Moreover, the abundance of Lactobacillus decreased in a CS-dependent manner at both post-DSS and recovery time points and for both DSS-treated and untreated mice. Lactobacillus has been suggested to exert anti-inflammatory effects by degrading selective cytokines69 or binding to a specific receptor, macrophage galactose-type lectin 1, in the intestine70. Clinical studies have also shown that Lactobacillus organisms decrease in the intestinal microbiota of IBD patients71 and may be effective in the management of UC72. These reports appear to conflict with our data. However, it is worth noting that the Lactobacillus species are phylogenetically diverse, with more than 100 documented to date73. Species-specific Lactobacillus effects have been described in a DSS-induced colitis mouse model74 and ex vivo cultured human tissues75. Thus, treatment with L. paracasei can delay the development of colitis and decrease its severity, but L. plantarum and L. rhamnosus GG can exacerbate disease development74. Finally, these three Lactobacillus species were shown to exert adverse effects on inflamed tissue derived from IBD patients and cultured ex vivo, while the supernatant from L. paracasei culture system downregulated the pro-inflammatory activities of leukocytes75. These observations underscore that a study of the role of Lactobacillus in IBD development must be species-specific, and detecting Lactobacillus species with high confidence is not fully supported by the shotgun sequencing method we used.

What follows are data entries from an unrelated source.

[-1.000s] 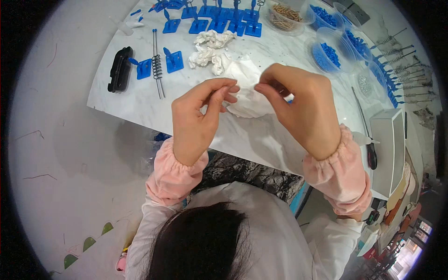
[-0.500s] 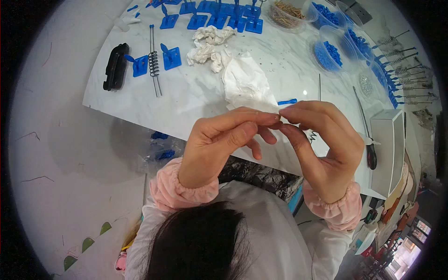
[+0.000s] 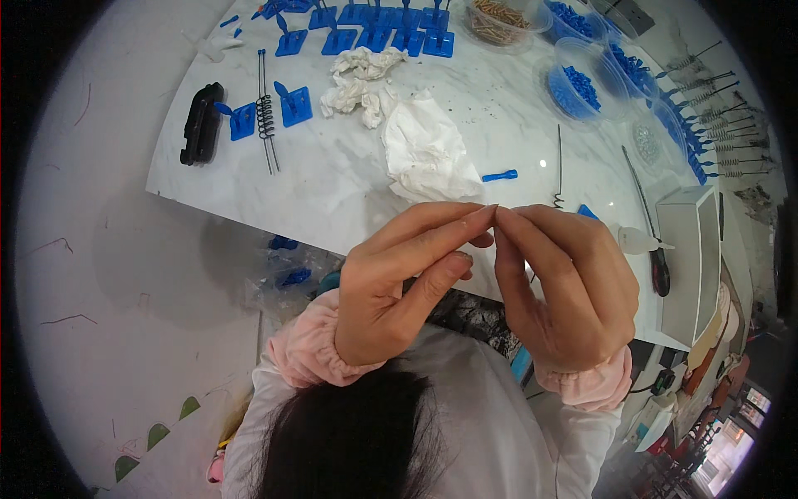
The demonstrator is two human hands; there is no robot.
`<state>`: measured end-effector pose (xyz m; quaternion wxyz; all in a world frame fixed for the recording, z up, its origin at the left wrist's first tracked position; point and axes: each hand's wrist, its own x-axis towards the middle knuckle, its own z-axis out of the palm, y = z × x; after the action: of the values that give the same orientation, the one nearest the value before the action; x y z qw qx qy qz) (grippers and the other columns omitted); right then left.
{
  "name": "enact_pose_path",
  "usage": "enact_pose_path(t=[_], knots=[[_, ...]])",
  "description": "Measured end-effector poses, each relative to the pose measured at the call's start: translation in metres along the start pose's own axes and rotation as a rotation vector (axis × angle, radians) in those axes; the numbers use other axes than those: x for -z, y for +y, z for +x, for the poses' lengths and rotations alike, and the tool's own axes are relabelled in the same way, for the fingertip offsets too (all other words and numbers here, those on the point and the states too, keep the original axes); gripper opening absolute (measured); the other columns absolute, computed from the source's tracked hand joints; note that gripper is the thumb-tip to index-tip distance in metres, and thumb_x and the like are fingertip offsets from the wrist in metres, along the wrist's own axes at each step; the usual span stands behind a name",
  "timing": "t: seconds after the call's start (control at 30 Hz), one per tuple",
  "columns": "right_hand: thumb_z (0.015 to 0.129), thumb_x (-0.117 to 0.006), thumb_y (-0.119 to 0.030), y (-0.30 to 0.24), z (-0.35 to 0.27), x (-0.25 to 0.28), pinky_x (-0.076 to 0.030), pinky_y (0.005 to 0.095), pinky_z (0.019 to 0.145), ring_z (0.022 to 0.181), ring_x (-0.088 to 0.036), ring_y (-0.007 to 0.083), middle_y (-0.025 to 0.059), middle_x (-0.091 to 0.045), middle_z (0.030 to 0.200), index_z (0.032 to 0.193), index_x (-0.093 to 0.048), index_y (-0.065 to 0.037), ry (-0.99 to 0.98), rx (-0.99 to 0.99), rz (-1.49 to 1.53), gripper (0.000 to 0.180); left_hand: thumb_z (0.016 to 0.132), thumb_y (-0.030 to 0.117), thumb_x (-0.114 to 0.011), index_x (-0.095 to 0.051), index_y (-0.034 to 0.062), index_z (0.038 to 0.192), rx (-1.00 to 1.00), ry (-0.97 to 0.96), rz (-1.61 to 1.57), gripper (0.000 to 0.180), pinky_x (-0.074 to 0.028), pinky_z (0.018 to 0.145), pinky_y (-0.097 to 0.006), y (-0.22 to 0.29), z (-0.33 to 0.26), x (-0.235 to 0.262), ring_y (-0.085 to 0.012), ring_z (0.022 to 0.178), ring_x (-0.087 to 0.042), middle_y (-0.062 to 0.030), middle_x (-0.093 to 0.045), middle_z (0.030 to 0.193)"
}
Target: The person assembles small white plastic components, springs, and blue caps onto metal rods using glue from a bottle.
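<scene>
My left hand [image 3: 407,279] and my right hand [image 3: 569,279] meet at their fingertips in front of my chest, over the table's near edge. The left fingers stretch forward and the thumb stands apart from them. On the right, thumb and fingers come together in a pinch against the left fingertips; anything small between them is hidden. Just beyond lie a short blue plastic piece [image 3: 500,175], a crumpled white tissue [image 3: 428,145] and a thin black wire with a coil [image 3: 559,166]. Another blue part [image 3: 587,211] shows partly behind the right hand.
A white nozzle bottle [image 3: 638,241], a screwdriver [image 3: 659,270] and a white box [image 3: 688,270] stand or lie at right. Tubs of blue parts [image 3: 573,91] and brass-coloured pieces [image 3: 499,21] are far right. Farther left are a black case [image 3: 202,125], coiled wires [image 3: 266,116] and blue stands [image 3: 295,106].
Both hands have moved slightly down toward me, their fingertips still together. The left thumb has dropped away from its index finger, and the right fingers have closed more tightly together.
</scene>
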<state>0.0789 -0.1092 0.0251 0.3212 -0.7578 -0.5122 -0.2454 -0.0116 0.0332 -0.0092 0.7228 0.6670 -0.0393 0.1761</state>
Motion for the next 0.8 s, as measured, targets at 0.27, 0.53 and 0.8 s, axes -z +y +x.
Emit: enact_pose_path(t=[0.27,0.53,0.8], knots=[[0.059,-0.068,0.000,-0.0026,0.0008,0.0047,-0.048,0.0272,0.056,0.067,-0.061,0.0228,0.0126,-0.060,0.080,0.087,-0.063,0.004,-0.023,0.018,-0.049,0.028,0.082,-0.008,-0.052,-0.054,-0.0062,0.116,-0.047,-0.038,0.159,0.034,-0.048,0.079,-0.027,0.0054,-0.0030,-0.0037,-0.0237,0.097,-0.059,-0.0178,-0.052,0.116],[0.064,-0.068,0.008,-0.0011,0.0015,0.0064,-0.048,0.0273,0.059,0.069,-0.060,0.0230,0.0112,-0.061,0.083,0.087,-0.062,0.001,-0.020,-0.253,0.240,0.025,0.085,-0.005,-0.050,-0.053,-0.0049,0.118,0.002,-0.058,-0.051,0.033,-0.047,0.083,-0.028,-0.0008,-0.0026,-0.0021,-0.0228,0.098,-0.058,-0.0166,-0.052,0.117],[0.061,-0.069,0.009,-0.0026,0.0009,0.0038,-0.048,0.0278,0.058,0.069,-0.060,0.0232,0.0113,-0.060,0.080,0.087,-0.062,0.001,0.005,-0.143,0.129,0.027,0.084,-0.005,-0.051,-0.055,-0.0051,0.116,-0.012,-0.042,0.058,0.032,-0.046,0.083,-0.028,0.0018,-0.0034,-0.0042,-0.0229,0.098,-0.059,-0.0167,-0.052,0.118]])
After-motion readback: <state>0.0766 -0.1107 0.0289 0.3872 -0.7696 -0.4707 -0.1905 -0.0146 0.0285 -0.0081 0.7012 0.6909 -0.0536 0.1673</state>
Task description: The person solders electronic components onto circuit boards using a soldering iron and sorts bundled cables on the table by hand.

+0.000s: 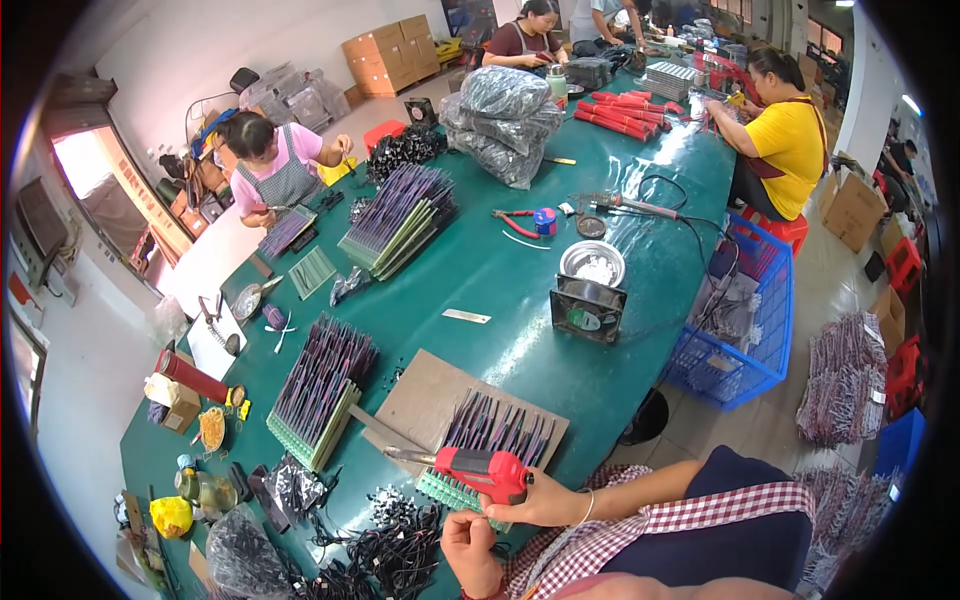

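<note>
My right hand is wrapped round the handle of a red-and-black pistol-shaped tool, its metal tip pointing left. Just below it, the fingers of my left hand are curled closed; whatever they hold is hidden. Beyond both hands, a row of dark wired parts stands upright in a green rack, partly covered by the tool. The rack rests at the edge of a brown cardboard sheet. A pile of black cables lies to the left of my left hand.
Another loaded rack stands left of the cardboard. A small fan, a metal bowl and a soldering iron sit farther off on the green table. A blue crate stands right. Several people work around the table.
</note>
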Tool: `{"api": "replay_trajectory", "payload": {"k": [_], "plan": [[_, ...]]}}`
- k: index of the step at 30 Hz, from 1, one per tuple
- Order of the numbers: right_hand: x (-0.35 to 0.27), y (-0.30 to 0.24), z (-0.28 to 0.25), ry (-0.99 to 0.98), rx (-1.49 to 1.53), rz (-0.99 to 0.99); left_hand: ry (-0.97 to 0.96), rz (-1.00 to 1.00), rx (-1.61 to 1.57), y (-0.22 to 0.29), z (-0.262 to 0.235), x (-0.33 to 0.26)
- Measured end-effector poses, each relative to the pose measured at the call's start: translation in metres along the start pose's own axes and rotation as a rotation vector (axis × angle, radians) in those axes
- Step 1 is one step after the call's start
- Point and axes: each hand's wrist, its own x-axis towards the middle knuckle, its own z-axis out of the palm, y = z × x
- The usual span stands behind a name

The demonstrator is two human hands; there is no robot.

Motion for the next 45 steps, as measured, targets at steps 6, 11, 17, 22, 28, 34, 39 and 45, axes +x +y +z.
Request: {"api": "replay_trajectory", "payload": {"k": [6,11,17,22,28,34,39,45], "plan": [[0.008,0.005,-0.004,-0.066,0.057,0.034,-0.052,0.34,0.682,0.019,-0.01,0.003],[0.003,0.008,-0.002,-0.073,0.077,0.032,-0.065,0.492,0.749,0.026,-0.009,-0.004],[0.004,0.008,0.003,-0.115,0.046,0.124,-0.171,0.635,1.027,0.038,-0.022,0.0],[0.015,-0.011,-0.012,0.097,0.083,0.032,-0.116,0.675,1.109,0.05,-0.041,0.017],[0.004,-0.009,-0.05,0.148,0.016,-0.015,0.031,0.601,1.218,0.024,-0.082,0.076],[-0.008,0.012,-0.055,0.081,-0.083,0.145,0.02,0.579,1.265,0.013,-0.083,0.1],[-0.001,0.019,-0.039,0.109,-0.132,0.244,-0.058,0.563,1.366,0.012,-0.083,0.112],[0.003,0.023,-0.034,0.121,-0.138,0.327,-0.124,0.526,1.387,0.022,-0.085,0.118]]}}
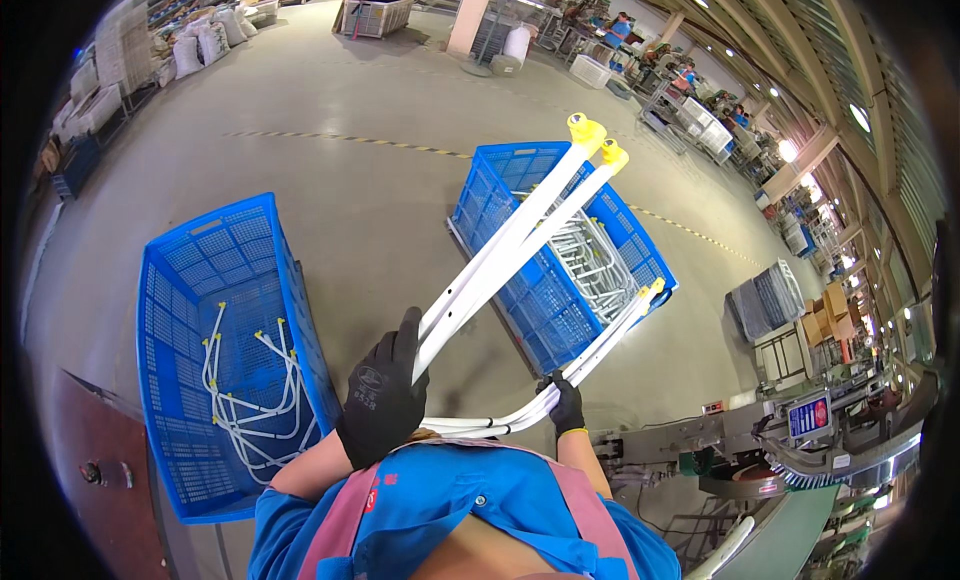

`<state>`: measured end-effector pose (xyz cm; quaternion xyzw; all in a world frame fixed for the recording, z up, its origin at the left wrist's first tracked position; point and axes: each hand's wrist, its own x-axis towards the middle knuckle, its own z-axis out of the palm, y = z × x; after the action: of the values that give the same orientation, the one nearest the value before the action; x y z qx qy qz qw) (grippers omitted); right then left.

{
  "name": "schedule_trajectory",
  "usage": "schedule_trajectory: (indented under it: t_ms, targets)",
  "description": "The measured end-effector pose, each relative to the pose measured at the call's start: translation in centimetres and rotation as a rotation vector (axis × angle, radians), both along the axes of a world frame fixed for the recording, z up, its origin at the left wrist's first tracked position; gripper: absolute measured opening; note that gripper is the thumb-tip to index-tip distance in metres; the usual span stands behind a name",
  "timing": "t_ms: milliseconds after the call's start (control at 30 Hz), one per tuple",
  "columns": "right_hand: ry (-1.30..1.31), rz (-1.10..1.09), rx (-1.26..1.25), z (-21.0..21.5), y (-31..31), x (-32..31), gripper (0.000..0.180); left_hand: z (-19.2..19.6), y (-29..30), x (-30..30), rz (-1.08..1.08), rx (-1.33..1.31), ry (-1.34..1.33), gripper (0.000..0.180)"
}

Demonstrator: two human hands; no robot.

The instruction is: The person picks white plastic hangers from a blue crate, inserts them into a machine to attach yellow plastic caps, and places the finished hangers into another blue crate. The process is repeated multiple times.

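My left hand, in a black glove, grips two white bent metal tubes with yellow end caps that point up and away over the right crate. My right hand, also gloved in black, holds the lower legs of the same tubes, whose other yellow-capped ends reach toward that crate. The right blue plastic crate holds several more white tubes. The left blue crate has a few white tubes lying on its bottom.
A grey concrete floor with a yellow-black dashed line runs ahead. A machine with a conveyor stands at the lower right. Racks, sacks and bins line the far edges, and people work at benches in the upper right.
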<state>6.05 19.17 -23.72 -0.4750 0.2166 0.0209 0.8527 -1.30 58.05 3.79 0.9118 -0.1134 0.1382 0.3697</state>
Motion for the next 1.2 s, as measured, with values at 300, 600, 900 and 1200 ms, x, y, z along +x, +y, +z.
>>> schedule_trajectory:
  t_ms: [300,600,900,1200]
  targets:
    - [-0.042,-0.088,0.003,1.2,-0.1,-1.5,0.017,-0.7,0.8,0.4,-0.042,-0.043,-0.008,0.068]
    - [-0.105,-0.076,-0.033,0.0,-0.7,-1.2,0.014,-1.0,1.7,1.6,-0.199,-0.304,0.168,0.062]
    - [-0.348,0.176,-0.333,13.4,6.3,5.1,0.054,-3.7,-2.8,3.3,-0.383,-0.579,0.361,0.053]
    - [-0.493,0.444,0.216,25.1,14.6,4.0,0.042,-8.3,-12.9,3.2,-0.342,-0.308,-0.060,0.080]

Finally, the most striking effect observed in our study was the CS-dependent increase in the abundance of Akkermansia, an anaerobic Gram-negative genus identified as a key mucin degrader76. Initially isolated from human fecal samples, Akkermansia species are commonly found in the human gut with variable abundance and are present both in feces and at the mucosal surface. Akkermansia is substantially reduced in the mucosal tissues of CD and UC patients77, and its abundance is inversely correlated with the onset of inflammation in metabolic diseases29. Further support for the beneficial effects of Akkermansia on colitis is derived from the observation that Akkermansia extracellular vesicles protect against DSS-induced colitis78 and from Akkermansia’s ability to produce propionate79,a possible anti-inflammatory agent in the gut80. Nonetheless, several publications have reported increased Akkermansia abundance in mice following DSS treatment27,61,79. The varying effects of inflammation on mucin expression and mucus production may explain these contradictory findings. Regardless of the causative agent, lower levels of inflammation stimulate mucin production, while high levels inhibit it79. In our model, the expression of several mucin genes was consistently upregulated by DSS treatment, explaining the increase in Akkermansia in the DSS-treated group that was not exposed to CS. CS alone appeared to upregulate Muc5b, as observed previously in other tissues81, while reducing the expression of Muc4. However, when DSS-treated mice were exposed to CS, the effect on mucin gene expression was relatively low and consisted mainly of downregulating Muc13, Muc16, Muc4, and Muc1 during the recovery time point. This renders the strong, additive, CS-mediated Akkermansia increase observed at the post-DSS time point not linkable and difficult to explain.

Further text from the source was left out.